# ASSIGNED TASK
Transcribe the data exactly. Pictures stay out.

# DATA BELOW

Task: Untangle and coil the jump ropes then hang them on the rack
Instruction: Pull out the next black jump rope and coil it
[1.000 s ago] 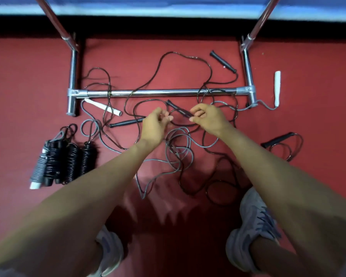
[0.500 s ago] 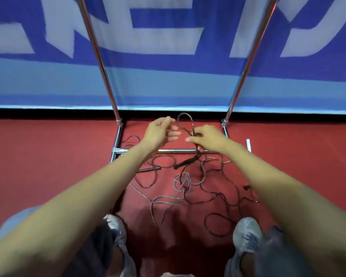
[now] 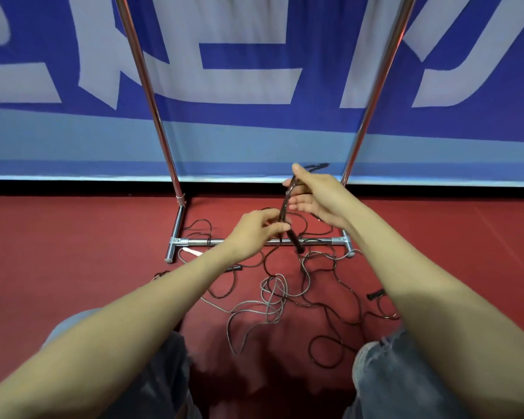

# OUTPUT OF THE TASK
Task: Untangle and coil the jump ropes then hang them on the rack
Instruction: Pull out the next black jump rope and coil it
[1.000 s ago] 
[0.500 s ago] 
[now] 

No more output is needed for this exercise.